POEMAS
esperas
espera
vento sudeste
blasfemo
contra você que não me quer ou não se revela
contra o céu que escureceu sem aviso
o ar pesado, as dívidas, as trincas de azes
que não surgem mais em minhas mãos
quantos verbos imperfeitos
quantos pretéritos sonhados
realidades preteridas ?
forço a tensão de todas as cordas
até que seja quase impossível
permanecer assim
rebentação
eu e meu mutismo provisório
meus escritos em pé de página
bicicleta na madrugada
o mar batendo nas costas da noite
enquanto pedalo ou caminho
uma rajada de vento
e aquele abraço doce e intenso
pelo qual espero
embora pressinta que devo tomá-lo
a força, se preciso
antes que a noite parta
e o dia interdite a paixão
varrendo os desejos para baixo do horizonte
dois (vania)
Veio o dia e era redondo
Antes da chuva cair, ela, a noite,
Sequer esboçava contornos
O dia rolava de um lado para o outro
Enquanto brincávamos
Despreocupados e perdidos
Numa alegria simples e sem culpas
A chuva nos arrancou das nuvens
A noite-rede se jogou sobre nós
Uma onda imensa nos abraçou
nos pegou sem fôlego
Sem tempo de escolher
Guelras ou pulmões
Pele ou escamas
E assim ficamos
Metade-metade
descaminho
Pode ser que a vida mude
Pode ser que não
O mundo anda às vezes de lado
Qualquer um que já passou
Por curvas fechadas
E se obrigou a seguir
por contra-mãos
sabe que o relógio pode ir ou voltar
o sentido de tudo pode
em segundos, mudar
todo amor se esfarelar
e o que se tinha de mais precioso
desaparecer
em preto e branco
Dois refletores tensos me focam
não me assusto
afio a fala
apunhalo.
Me viro e vou
atrás deixo o quarto
o corredor e teus olhos
sou dura drástica
sequer me volto.
Em instantâneos:
o relógio de pé
a toalha na mesa debruçada
nossa felicidade em close
no porta-retratos.
Nem respiro
saio como se não fosse eu
e a vida não tivesse
tantas faces flashes
endereços errados.
Desapareço
porta escada
rua afora de mim
dentro da noite velada
numa foto em branco
e perda.
Asas do tempo
Soletro o que não entendo
Na vaga esperança de enfim saber
Rastreio pensamentos
E caio numa espiral sem fim
Enquanto entardece
Me impaciento com o silêncio inabitual
Com o tempo que de repente me sobra
E não sei como preencher
Tenho corrido muito
Perdido horas em engarrafamentos
E marcado tudo em minha agenda eletrônica
Ultimamente utilizo despertador até para dormir
Não vejo a tarde cair em mim
Não pisco, não suspiro, fecho os olhos
Não questiono toda a vã caminhada
E finjo não ver as asas caídas dos meus desejos.
bolhas de sabão
Por que no fundo todas as cidades pequenas se parecem ?

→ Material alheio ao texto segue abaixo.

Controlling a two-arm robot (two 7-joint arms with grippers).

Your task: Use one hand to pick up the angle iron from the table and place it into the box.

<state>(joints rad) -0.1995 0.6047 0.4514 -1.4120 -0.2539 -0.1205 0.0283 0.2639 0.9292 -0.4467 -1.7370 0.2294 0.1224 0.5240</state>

Por que ao meio dia todos desaparecem ?
É um almoço único num anfiteatro onde todos se encontram ?
E depois ?, Vão todos dormir a sesta ?
Que lugar tão grande guardará tantos sonos ?
Por que no fundo tudo se parece ?
A minha vida e a sua, aparentemente tão díspares,
é só remexer um pouco, haverá lá no fundo uma lembrança triste,
uma antiga paixão, uma ânsia de liberdade,
um medo ou segredo cansado e já sem motivo.
Por que juntando tudo, nada dura para sempre ?
O poema se mistura com a xícara de chá no fim da tarde,
a boneca de pano adormece sobre o primeiro livro,
os sonhos se mesclam, o filho menino, o laço de fita,
Onde fica a jura de amor sem fim, o desejo de correr atrás do arco-íris,
o brincar com bolhas de sabão, em breve desaparecendo no ar, como tudo o mais ?
Tudo o que se juntou, o que poderia ter se deixado ir, simplesmente,
o que nem precisaria ter acontecido, tudo, sem exceção: bolhas de sabão.
Porque no final das contas não há saldos nem dívidas para se levar,
fica tudo por aqui mesmo, fechado num baú ou ao relento.
Porque depois de tudo só restará o bom que foi ou o bem que se fez,
este é o tesouro que não se guarda, e tem seu valor em não ser de ninguém.